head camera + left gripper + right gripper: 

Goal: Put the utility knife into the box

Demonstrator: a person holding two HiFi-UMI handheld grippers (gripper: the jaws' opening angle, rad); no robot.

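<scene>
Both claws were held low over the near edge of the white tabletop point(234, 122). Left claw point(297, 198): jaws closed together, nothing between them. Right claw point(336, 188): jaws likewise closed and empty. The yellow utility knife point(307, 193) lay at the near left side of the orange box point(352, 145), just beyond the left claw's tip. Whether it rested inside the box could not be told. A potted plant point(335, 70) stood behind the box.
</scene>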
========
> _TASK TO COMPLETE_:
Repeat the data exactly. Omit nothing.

> _RESPONSE_:
head camera + left gripper + right gripper: 

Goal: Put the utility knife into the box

Demonstrator: a person holding two HiFi-UMI handheld grippers (gripper: the jaws' opening angle, rad); no robot.

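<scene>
Both claws were held low over the near edge of the white tabletop point(234, 122). Left claw point(297, 198): jaws closed together, nothing between them. Right claw point(336, 188): jaws likewise closed and empty. The yellow utility knife point(307, 193) lay at the near left side of the orange box point(352, 145), just beyond the left claw's tip. Whether it rested inside the box could not be told. A potted plant point(335, 70) stood behind the box.
</scene>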

The requested output is complete.